On the Edge

Potter pulls ahead in hot race against Del Piero; Armenta nails Salinas district.

County Supervisor Lou Calcagno looks more at home on his Moss Landing dairy farm than at My Attic, a swanky new bar on Alvarado Street in Monterey. But he fit right in at fellow Supervisor Dave Potter’s election-night party, where there was a long list of local dignitaries. 


Also on the guest list: Assemblyman-elect Mark Stone, State Senator-elect Bill Monning, Monterey County Business Council President Mary Ann Leffel, Monterey County Farm Bureau Director Norm Groot plus agribusiness power couple Rick and Tonya Antle. 
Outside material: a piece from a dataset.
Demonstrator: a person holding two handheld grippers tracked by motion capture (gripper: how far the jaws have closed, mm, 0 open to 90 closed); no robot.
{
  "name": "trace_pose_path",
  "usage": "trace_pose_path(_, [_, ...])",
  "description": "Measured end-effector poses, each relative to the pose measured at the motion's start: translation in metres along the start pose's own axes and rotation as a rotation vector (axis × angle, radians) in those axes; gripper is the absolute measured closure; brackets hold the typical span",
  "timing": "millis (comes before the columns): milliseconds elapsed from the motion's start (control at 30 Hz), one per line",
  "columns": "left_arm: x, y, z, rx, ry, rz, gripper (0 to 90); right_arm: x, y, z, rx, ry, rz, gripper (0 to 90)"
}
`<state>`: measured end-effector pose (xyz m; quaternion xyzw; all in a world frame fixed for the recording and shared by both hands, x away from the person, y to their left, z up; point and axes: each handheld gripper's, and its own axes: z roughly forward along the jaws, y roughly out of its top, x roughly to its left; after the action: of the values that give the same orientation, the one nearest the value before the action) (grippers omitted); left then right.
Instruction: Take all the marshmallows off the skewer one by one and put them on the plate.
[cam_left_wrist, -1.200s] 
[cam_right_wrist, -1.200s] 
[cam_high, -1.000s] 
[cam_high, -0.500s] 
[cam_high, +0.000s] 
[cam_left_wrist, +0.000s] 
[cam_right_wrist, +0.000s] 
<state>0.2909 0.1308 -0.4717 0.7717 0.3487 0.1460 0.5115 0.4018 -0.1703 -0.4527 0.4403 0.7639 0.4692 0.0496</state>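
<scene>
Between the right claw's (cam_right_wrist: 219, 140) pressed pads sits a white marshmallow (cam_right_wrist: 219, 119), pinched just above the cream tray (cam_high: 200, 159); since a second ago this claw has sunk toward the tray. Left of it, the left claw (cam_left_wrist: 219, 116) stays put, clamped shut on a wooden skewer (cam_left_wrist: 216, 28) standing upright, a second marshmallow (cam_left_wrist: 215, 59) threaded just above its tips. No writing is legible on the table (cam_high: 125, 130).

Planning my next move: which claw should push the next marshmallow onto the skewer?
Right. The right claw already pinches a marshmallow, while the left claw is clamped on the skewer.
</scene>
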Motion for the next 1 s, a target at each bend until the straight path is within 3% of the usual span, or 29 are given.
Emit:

It’s no surprise that four-term incumbents Potter and Fernando Armenta have deep reserves of establishment supporters; each was left holding onto their seats by seemingly healthy margins as of early Wednesday morning (the Weekly’s deadline), after long and costly campaigns. 


Potter’s challenger, former county supervisor and attorney Marc Del Piero, summed up Potter’s guest list with a single cutting sentence: “It’s all people who expect to get something from government for free.”


Del Piero set up shop in the Monterey Peninsula Airport restaurant Golden Tee, where he was joined by some 40 volunteers, including a bizarre mesh of Republicans and open-space advocates. 


Each party poured free wine and dished free snacks (cheeses and meats at Potter’s, fried calamari and crudite at Del Piero’s), and each event felt more like a regular party than an election event – since they were short on victory or concession speeches. 


Even after vote-by-mail results showed Potter leading with 52 percent of the vote, and campaign manager Plasha Will let out a “Halle-fuckin’-lujah” before high-fiving her colleagues, Potter said, “I never take anything for granted.” 


He didn’t deliver a speech, but was still in a celebratory mood. “I’d feel fine if I was at the landfill,” Potter said. “I was born to have a good time.” 


Del Piero dismissed speechmaking as “pompous,” adding, “This is supposed to be a party.” 


In June, Del Piero narrowly won the primary election (by just five votes) in a three-way race against Dave Potter and ousted Pacific Grove Mayor Carmelita Garcia. “I walked in knowing the odds against me were huge,” Del Piero says. 


Thanks to the North Salinas Valley Fund for Responsible Growth bankrolling about half his campaign, Del Piero ran hard against Potter in a race that totaled over $500,000 in donations. 


District 1 in urban Salinas is, by comparison, a low-budget race, where Armenta outspent Salinas City Councilman Tony Barrera by more than 10 to one with his $200,000 campaign. While Barrera closed the gap he faced in the June primary immensely, by Wednesday morning Armenta was ahead 54 percent to 46 percent. 


Their festivities were quieter than the raucous Peninsula parties, with Barrera watching the results from his East Salinas living room, and Armenta absorbing the information in an undisclosed location. 


“I usually go off as soon as the polls close and spiritually meditate for an hour,” Armenta said. 


With less than half of the county’s precincts reporting, Registrar of Voters Linda Tulett wouldn’t call either election Tuesday night. 


For Chris Fitz, a board member of both LandWatch Monterey County and the North Salinas Valley Fund (and Del Piero’s candidate for chief of staff), the next few days are the most excruciating part of the entire election cycle. “This is the worst part of politics, this waiting – it’s terrible,” he said.